As part of its digital health initiative in iOS 12, Apple has introduced some improvements to the way app notifications can be managed, enabling users to more easily reduce the number of daily distractions their iPhone or iPad throws their way.

One of these new features is called Instant Tuning, which allows you to quickly adjust the future behavior of app notifications whenever they appear in the Lock Screen or the Notifications Center. Here's how to make the most of it.

How to Use Instant Tuning in iOS 12

Next time an alert appears in your device's Notifications Center or on the Lock Screen, swipe left on it, then tap Manage. Alternatively, if your device supports 3D Touch, hard press on the alert and then tap the three dots in the upper right corner of the expanded notification.

ios 12 notifications instant tuning 1
A Manage Notifications pop-up will appear on the screen featuring two blue button options. Deliver Quietly ensures future alerts from this app only appear in the Notification Center (accessed by swiping down from the top of your device's screen).
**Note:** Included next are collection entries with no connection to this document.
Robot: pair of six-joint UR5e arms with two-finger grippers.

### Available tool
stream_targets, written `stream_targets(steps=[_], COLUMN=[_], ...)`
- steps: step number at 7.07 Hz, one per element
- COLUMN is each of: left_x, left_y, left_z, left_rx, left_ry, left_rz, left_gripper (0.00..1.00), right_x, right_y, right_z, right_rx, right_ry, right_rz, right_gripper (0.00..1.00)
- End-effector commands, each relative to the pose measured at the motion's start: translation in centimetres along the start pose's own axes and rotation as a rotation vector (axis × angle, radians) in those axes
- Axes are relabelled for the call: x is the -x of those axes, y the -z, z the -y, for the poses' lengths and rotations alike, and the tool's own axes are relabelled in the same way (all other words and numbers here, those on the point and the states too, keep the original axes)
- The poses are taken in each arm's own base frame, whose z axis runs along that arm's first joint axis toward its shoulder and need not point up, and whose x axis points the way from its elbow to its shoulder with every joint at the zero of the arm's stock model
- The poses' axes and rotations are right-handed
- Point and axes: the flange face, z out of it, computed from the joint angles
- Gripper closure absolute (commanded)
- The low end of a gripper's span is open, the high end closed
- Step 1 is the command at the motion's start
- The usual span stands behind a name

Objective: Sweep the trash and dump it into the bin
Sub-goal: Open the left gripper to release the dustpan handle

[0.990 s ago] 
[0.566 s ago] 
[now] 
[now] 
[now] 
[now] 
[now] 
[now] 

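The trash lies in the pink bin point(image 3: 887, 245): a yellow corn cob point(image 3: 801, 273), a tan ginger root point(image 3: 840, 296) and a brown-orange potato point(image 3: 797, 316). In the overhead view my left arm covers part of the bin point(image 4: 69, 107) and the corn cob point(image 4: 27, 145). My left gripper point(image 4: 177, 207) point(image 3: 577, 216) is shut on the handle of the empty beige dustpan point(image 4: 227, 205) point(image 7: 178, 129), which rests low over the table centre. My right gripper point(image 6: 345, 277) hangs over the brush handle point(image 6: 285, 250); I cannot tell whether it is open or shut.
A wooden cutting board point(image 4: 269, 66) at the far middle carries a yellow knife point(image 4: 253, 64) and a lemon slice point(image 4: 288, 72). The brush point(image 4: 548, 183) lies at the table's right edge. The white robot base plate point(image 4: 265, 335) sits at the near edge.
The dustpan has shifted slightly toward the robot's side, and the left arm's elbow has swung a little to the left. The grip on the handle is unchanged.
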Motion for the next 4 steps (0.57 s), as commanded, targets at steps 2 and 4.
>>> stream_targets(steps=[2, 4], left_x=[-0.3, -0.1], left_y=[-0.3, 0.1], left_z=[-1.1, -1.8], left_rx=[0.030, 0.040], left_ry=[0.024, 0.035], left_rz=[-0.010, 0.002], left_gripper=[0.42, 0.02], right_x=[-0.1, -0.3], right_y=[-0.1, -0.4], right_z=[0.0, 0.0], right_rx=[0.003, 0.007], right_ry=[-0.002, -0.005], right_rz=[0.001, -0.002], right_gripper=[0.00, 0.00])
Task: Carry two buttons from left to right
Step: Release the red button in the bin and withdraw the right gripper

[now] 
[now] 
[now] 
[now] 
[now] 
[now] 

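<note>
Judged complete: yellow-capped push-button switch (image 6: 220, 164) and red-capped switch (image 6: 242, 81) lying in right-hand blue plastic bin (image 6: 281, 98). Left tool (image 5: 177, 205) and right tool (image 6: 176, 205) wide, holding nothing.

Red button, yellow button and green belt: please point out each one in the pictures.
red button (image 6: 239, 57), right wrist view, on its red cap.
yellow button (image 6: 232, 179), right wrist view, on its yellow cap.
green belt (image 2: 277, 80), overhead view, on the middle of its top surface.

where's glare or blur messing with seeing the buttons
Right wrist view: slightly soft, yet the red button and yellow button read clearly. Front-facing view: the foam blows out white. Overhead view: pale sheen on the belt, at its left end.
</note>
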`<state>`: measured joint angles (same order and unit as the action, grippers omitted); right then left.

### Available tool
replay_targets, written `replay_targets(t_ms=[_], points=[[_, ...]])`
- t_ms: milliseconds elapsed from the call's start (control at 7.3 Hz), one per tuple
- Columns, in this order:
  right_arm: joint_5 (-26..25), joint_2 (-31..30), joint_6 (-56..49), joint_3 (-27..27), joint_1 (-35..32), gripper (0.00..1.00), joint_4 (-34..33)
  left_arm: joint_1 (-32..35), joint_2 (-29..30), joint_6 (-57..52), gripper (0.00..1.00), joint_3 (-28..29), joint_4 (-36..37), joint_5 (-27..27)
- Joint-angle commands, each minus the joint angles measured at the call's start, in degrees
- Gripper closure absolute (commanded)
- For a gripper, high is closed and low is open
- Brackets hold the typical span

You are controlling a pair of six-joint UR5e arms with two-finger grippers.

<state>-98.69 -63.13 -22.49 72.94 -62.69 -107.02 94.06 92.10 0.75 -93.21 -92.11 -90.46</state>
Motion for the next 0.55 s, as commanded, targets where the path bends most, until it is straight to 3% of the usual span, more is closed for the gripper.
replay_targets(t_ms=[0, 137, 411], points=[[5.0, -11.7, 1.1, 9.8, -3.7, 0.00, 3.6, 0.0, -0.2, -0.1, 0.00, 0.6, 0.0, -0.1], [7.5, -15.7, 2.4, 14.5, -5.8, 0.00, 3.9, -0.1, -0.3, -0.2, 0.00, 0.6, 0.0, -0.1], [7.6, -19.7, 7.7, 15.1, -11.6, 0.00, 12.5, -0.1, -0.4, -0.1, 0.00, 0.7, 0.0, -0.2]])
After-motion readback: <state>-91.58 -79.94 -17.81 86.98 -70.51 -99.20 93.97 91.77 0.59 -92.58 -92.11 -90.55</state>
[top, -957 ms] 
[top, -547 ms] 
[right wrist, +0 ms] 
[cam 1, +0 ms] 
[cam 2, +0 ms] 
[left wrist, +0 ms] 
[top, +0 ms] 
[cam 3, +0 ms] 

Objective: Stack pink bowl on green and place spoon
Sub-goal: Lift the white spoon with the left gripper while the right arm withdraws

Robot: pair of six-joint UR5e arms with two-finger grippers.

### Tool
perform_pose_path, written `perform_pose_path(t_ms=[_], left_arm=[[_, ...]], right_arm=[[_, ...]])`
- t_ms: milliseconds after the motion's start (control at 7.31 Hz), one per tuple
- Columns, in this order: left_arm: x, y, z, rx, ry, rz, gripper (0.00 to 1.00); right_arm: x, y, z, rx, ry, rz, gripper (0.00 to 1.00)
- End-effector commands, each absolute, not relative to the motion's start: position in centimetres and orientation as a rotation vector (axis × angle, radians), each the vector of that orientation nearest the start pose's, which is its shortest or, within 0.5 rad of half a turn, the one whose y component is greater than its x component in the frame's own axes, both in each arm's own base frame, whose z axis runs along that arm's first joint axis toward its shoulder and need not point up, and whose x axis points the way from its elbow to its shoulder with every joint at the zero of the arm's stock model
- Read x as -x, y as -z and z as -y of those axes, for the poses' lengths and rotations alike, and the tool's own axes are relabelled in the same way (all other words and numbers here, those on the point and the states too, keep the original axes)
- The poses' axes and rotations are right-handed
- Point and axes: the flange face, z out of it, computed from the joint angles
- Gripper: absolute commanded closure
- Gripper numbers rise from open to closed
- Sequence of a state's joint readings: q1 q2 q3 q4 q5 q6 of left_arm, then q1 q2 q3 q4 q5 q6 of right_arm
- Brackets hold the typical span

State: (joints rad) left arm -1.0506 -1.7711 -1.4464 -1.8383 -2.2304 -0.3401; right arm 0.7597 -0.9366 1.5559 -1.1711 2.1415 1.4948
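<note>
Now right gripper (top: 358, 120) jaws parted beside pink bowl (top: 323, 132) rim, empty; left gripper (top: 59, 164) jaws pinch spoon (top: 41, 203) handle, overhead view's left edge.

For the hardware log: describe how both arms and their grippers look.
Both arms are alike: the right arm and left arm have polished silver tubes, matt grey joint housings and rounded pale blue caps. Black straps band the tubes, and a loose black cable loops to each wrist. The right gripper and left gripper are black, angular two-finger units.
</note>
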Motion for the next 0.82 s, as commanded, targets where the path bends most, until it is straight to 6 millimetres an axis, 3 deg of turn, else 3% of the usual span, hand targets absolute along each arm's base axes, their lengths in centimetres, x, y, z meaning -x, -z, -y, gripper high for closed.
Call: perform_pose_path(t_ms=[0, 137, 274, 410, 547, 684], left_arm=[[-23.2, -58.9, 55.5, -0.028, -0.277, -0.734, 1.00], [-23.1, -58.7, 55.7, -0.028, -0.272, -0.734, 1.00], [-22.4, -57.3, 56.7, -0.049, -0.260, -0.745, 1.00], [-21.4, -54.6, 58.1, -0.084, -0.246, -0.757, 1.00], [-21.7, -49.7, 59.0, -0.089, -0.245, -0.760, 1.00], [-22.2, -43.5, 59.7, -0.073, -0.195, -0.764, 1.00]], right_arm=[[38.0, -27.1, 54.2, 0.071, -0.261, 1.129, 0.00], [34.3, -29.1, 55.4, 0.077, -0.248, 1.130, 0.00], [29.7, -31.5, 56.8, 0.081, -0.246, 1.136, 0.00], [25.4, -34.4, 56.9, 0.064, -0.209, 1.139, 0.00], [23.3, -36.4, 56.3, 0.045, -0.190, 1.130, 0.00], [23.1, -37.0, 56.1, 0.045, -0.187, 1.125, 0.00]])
Note that selecting this option means alerts will no longer show in the Lock Screen and you won't see any banner notifications on any other screens. Deliver Quietly also turns off any sound or vibration alerts set for the associated app.

If you tap Deliver Quietly and then decide you'd rather not stick with the setting, open the Manage Notifications pop-up again in the same way and tap the Deliver Prominently button to reinstate the previous settings.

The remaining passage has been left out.